In general, trapezoidal control requires less motor current and instantaneous current during acceleration than S-shaped control, and S-shaped control is more effective in suppressing vibration than trapezoidal control. Therefore, in the third embodiment, it is possible to efficiently reduce power consumption, use a motor having a small capacity, and further improve vibration suppression during deceleration stop.

Next, the operation of the acceleration / deceleration control device 10 according to the present embodiment until the acceleration time Ta and the deceleration time Tr are determined will be described with reference to the flowchart of FIG.

First, in step S201, the form of the acceleration / deceleration control is selected. First, the first mode, that is, the mode in which trapezoidal control is performed with the acceleration time Ta and the deceleration time Tr, is selected.

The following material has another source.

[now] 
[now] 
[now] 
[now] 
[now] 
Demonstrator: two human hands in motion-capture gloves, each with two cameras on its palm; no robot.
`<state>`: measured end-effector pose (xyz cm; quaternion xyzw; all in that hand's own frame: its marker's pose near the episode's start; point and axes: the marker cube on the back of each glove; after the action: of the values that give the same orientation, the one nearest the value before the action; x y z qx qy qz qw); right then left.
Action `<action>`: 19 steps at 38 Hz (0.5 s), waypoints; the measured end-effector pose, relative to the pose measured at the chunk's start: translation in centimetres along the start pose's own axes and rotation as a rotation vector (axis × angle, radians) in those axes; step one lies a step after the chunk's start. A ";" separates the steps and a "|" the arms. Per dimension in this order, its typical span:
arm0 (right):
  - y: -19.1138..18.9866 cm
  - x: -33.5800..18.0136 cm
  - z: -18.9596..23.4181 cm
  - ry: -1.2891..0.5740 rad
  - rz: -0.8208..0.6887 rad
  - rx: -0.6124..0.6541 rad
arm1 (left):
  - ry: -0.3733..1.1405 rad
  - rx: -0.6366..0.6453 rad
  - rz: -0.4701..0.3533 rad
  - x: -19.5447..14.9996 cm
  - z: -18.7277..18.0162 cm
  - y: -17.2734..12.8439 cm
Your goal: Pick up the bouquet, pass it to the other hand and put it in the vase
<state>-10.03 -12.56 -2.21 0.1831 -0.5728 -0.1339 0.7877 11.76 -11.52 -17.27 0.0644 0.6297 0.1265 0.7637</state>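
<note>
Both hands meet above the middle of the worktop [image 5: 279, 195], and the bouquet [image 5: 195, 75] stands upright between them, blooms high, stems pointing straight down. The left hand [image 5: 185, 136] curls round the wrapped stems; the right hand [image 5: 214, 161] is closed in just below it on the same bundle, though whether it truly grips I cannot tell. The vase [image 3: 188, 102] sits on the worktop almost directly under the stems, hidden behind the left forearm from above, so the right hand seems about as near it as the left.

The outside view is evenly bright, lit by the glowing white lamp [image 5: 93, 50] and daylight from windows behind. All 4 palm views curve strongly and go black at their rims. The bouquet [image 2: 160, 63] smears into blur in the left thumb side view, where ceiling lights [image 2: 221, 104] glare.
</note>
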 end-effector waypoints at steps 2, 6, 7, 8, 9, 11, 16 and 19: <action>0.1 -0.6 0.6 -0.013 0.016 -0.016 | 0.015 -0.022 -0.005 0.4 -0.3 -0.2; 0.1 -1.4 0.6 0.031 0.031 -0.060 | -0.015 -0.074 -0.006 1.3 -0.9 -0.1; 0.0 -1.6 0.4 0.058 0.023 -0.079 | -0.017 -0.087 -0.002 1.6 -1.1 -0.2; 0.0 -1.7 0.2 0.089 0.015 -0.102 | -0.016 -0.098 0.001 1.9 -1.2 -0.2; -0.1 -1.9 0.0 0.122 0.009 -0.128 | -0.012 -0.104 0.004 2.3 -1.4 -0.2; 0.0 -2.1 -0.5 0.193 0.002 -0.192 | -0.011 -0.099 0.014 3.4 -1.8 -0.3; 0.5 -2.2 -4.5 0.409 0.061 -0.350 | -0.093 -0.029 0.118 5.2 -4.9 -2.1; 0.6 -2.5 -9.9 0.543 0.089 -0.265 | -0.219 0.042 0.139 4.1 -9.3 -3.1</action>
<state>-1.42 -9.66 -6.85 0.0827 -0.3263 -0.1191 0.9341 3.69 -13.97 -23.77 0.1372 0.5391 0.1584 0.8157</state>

Next, in step S202, an acceleration time Ta is set. As the acceleration time Ta, a time longer than the shortest response time derived from the response speed of the robot is selected. Specifically, teaching data indicating, for example, a movement of 10 cm is supplied to the acceleration / deceleration control device 10 in advance, and the time from when the start button is pressed until the robot actually starts moving is electrically counted by a counter. Is performed a plurality of times, and a time longer than the shortest response time is adopted as the acceleration time Ta.

Next, in step S203, the deceleration time Tr is temporarily determined. In this case, a normally used deceleration time Tr is selected.

Next, in step S204, the robot is actually operated using the acceleration / deceleration control device 10, and the natural frequency of the decelerating robot (the natural frequency determined by the load capacity) is measured (FIG. 9). 9B).

Next, in step S205, the multiplier n for the period T determined by the measured natural frequency is set to 1
And

Next, in step S206, the deceleration time Tr is set to a period (nT + 2T / 4) obtained by adding two quarters of the period to n periods.

Next, in step S207, the robot is actually operated using the acceleration / deceleration control device 10 to measure the attenuation state of the vibration of the robot after the deceleration stop.

Next, in step S208, it is determined whether or not the damping state satisfies a prescribed condition (for example, the vibration amplitude when 0.5 second has elapsed from the time of deceleration stop is 1 mm or less). If the damping state does not satisfy the specified condition, the process proceeds to step S209, and the deceleration time Tr is set to the time α.
The time is extended by a minute to obtain a new deceleration time Tr. The time α is a time sufficiently shorter than a quarter period of the cycle, and for example, a time period of 1/40 of the cycle can be selected.

Next, in step S210, the n
It is determined whether or not the time R added to the cycle is equal to or more than a quarter of the cycle. That is, the deceleration time Tr is a period obtained by adding a period of 3/4 of the period to the n period (nT + 3T / 4).
Is determined.

When the deceleration time Tr is n cycles, it is 3/4 of the cycle.
If the time (nT + 3T / 4) obtained by adding the period has not exceeded, the process returns to step S207 again, and the operation after step S207 is performed.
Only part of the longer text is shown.